#### Problem
An image-free reproduction of the data below is needed: print it exactly.

#### Provided data
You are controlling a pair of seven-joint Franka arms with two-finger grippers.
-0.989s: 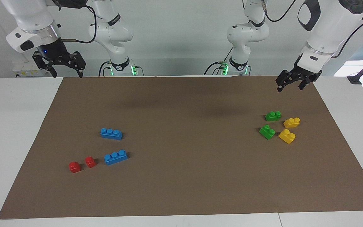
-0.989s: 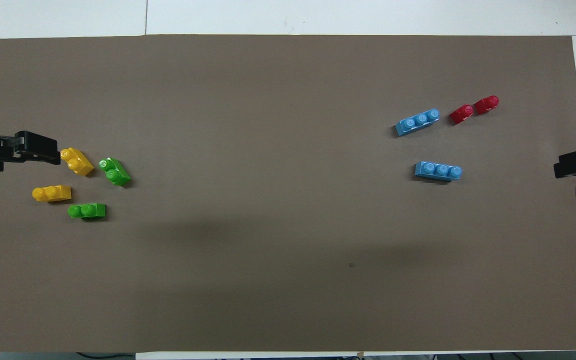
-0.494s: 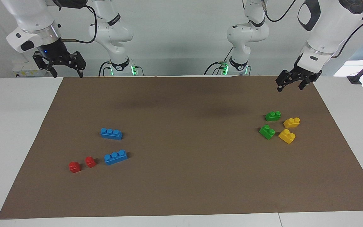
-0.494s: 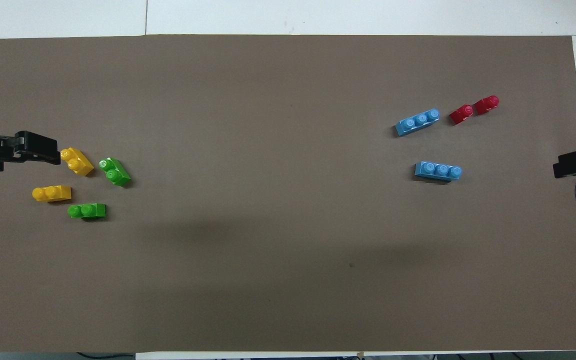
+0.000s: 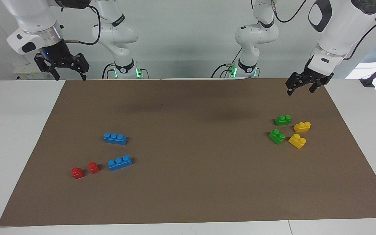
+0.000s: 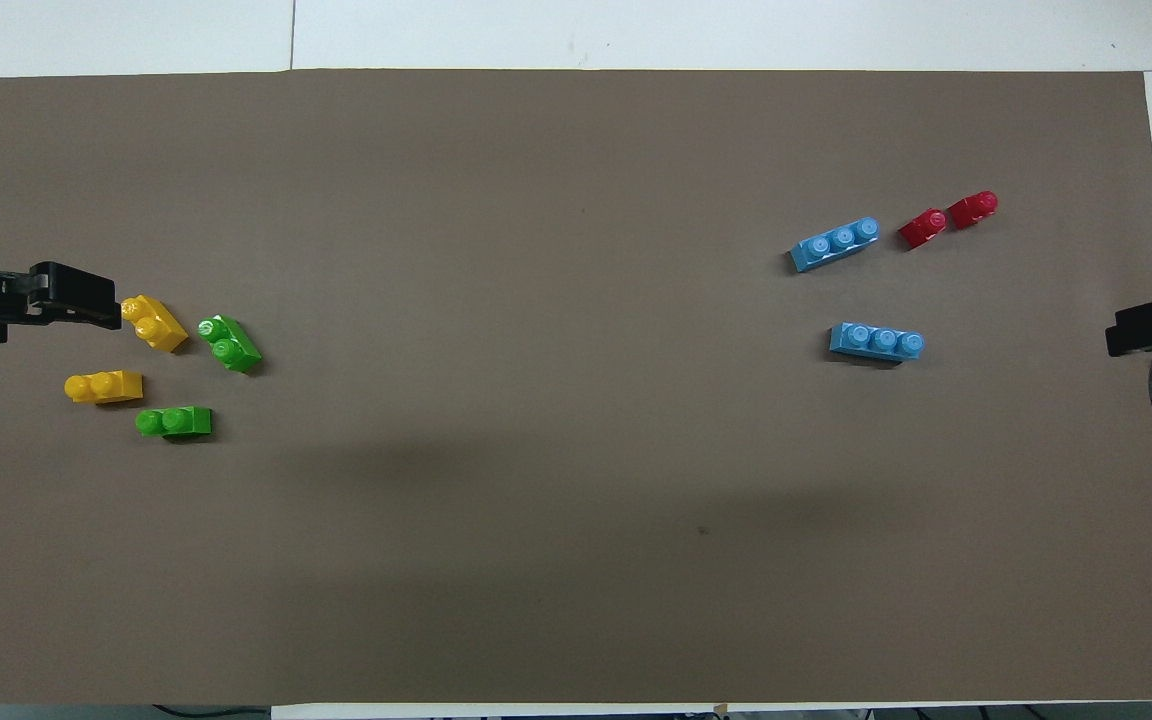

#### Task result
You are controlling a pair of seven-joint Franka arms with two-finger grippers.
-0.989s: 
-0.989s: 
-0.494s: 
-0.494s: 
+0.000s: 
+0.000s: 

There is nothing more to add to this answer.